It isn't easy being a cop on the take if you have a partner who's straightlaced.
But for Denny, that behavior is routine, as he knows his partner, Joey, always has his back.
The two men have been best friends since childhood. They established their respective roles in their relationship at a very early age. Denny is the dominant one, playfully but forcefully pummeling his hesitant partner into accepting his decisions, excusing his moral lapses, and covering for him.
Joey follows because he has nothing else in his life that he can depend on except this loving friendship.
As playwright Keith Huff notes, this play, "A Steady Rain," is not the typical cops-and-robbers, crime-and-punishment story. Instead, it is a story designed to "probe the obligations and limits of friendship and love."
Denny (Sal Viscuso) is a violent, self-righteous "shoot-first, ask-questions-later" kind of guy. But he is inordinately proud of having acquired a nice home, a supportive wife, and two sons. They mean everything to him, he says, yet he is not above fooling around with the prostitutes he "protects" and accepts money from.
Joey (Thomas Vincent Kelly), on the other hand, has nothing and nobody but Denny and his family. A longtime alcoholic, he is grateful to Denny for helping him to quit drinking and spends most of his free time at Denny's home, eating dinner there nearly every night and sometimes sleeping over, as well as avoiding the many women that Denny is perpetually trying to fix him up with.
But Joey has a secret that everyone in the audience can readily guess, but that Denny appears to be oblivious of. It's that Joey is in love with Denny's wife, Connie.
In the course of their work, the trigger-happy Denny kills two young boys. The first, inadvertently, when he returns a naked, terrified Vietnamese boy to a man who claims to be his "uncle." The second is a boy that Denny recognizes as the brother of the thug who threw a brick through the window of his home, splattering glass on his family.
Even though he is traumatized by the killings, Denny, as always, has a rationale for his behavior. And Joey agrees to take the rap so that Denny's family won't be destroyed.
It's an intense play, even though it consists of only two men talking to each other. Under Jeff Perry's deft direction the two manage to fill up the stage with consistently provocative exchanges and character revelations that leave you wondering who's the good cop and who's the bad.

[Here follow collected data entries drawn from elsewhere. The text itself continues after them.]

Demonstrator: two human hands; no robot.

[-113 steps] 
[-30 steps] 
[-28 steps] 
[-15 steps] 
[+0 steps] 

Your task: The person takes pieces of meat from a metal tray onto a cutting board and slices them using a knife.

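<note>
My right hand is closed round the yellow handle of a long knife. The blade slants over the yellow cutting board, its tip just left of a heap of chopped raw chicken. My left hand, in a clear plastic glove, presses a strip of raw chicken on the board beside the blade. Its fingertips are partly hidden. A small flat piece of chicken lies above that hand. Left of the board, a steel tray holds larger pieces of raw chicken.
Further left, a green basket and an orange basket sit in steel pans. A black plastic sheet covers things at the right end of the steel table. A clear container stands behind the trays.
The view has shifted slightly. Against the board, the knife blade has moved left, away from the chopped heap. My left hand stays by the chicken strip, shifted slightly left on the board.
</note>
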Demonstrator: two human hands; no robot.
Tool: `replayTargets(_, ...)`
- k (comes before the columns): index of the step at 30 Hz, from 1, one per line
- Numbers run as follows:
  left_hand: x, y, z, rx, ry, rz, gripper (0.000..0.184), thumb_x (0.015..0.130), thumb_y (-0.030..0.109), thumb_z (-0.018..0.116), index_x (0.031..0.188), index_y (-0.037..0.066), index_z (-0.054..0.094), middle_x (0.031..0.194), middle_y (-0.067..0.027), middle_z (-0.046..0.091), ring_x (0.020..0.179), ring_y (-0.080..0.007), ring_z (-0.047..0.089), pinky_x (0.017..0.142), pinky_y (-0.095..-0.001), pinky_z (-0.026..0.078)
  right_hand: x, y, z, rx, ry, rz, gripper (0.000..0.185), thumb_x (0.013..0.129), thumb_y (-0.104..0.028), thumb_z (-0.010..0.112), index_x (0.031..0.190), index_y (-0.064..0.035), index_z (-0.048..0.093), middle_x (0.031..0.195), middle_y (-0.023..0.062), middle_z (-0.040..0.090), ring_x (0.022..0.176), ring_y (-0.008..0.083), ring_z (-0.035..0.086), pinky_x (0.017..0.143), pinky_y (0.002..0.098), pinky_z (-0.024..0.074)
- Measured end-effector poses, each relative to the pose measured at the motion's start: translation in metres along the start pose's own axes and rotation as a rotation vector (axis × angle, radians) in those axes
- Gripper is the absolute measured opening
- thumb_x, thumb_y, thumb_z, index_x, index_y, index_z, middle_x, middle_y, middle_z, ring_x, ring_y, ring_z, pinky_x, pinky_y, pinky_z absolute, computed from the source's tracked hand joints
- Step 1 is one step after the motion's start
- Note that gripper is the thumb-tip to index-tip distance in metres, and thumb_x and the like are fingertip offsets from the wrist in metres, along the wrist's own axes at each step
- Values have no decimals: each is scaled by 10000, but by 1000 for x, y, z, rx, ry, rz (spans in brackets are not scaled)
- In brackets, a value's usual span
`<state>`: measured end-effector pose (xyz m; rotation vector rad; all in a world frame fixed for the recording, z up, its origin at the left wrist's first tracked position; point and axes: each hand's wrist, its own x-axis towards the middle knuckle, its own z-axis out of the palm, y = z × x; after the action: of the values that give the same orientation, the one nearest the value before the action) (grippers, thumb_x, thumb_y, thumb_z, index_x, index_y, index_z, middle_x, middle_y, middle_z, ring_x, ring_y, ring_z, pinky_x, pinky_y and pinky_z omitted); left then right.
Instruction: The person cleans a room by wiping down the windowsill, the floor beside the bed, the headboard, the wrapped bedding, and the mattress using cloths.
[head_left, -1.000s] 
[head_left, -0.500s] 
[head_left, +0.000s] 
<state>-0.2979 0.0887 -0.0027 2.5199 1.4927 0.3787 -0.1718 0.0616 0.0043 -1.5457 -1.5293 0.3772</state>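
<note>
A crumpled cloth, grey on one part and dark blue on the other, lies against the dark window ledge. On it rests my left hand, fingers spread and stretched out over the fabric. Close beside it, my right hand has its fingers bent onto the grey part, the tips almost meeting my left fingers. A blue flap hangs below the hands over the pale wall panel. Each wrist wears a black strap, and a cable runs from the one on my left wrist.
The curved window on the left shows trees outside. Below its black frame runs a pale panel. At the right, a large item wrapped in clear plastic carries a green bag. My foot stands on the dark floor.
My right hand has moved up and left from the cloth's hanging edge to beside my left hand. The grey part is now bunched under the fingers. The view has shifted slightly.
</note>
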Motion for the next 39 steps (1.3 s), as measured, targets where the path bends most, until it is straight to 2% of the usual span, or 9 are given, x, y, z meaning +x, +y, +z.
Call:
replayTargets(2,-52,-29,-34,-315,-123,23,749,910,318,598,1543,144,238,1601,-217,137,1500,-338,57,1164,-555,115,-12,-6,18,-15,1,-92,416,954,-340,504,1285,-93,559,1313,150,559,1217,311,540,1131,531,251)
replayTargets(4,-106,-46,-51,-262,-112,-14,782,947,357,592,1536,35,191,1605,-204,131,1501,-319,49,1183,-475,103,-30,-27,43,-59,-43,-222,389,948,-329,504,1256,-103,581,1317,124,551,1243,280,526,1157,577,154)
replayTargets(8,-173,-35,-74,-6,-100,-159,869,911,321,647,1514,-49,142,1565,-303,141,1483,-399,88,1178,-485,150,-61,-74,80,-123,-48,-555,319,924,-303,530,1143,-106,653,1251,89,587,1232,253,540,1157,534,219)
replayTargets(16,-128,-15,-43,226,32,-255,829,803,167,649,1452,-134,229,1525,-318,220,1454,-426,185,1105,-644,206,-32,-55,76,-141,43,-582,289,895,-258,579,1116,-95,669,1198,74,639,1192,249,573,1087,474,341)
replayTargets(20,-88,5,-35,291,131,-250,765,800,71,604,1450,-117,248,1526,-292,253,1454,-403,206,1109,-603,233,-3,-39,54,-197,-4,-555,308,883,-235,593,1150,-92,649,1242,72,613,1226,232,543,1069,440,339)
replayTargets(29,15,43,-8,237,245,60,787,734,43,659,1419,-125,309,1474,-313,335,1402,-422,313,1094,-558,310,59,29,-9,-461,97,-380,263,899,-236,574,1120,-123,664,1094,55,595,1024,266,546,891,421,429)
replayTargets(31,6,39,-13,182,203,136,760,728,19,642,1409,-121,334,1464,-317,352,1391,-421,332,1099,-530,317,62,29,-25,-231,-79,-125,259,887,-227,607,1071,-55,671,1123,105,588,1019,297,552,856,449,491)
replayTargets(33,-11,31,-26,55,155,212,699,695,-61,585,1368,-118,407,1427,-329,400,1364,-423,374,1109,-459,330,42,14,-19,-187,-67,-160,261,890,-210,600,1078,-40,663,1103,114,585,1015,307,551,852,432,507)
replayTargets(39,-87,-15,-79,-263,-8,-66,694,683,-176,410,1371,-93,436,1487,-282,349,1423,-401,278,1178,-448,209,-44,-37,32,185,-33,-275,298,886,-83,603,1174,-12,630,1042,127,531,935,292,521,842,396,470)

Jeff Perry, it must be noted, is the co-founder of Chicago's celebrated Steppenwolf Theatre and has a string of directing credits that have taken him and his casts to major venues around the world. Currently he is also acting, playing Cyrus Beene, the White House chief of staff on the ABC series "Scandal."
"A Steady Rain" is also enhanced by the scenic and projection designs of Adam Flemming, winner of the L.A. Weekly Best Projection Design of the Year award for 2013. Flemming has ringed the empty stage with a series of screens that sometimes reflect, in soft pastels, the environment of the two men, and at other times abstract landscapes in misty gray, or an unidentifiable collection of shapes that leave you imagining objects as if they were contained in a sky-full of cumulus clouds. But surprisingly, the activity generated by the projections is largely unobtrusive. You are aware of them, but they don't interfere with the conversation of the two fine actors on stage.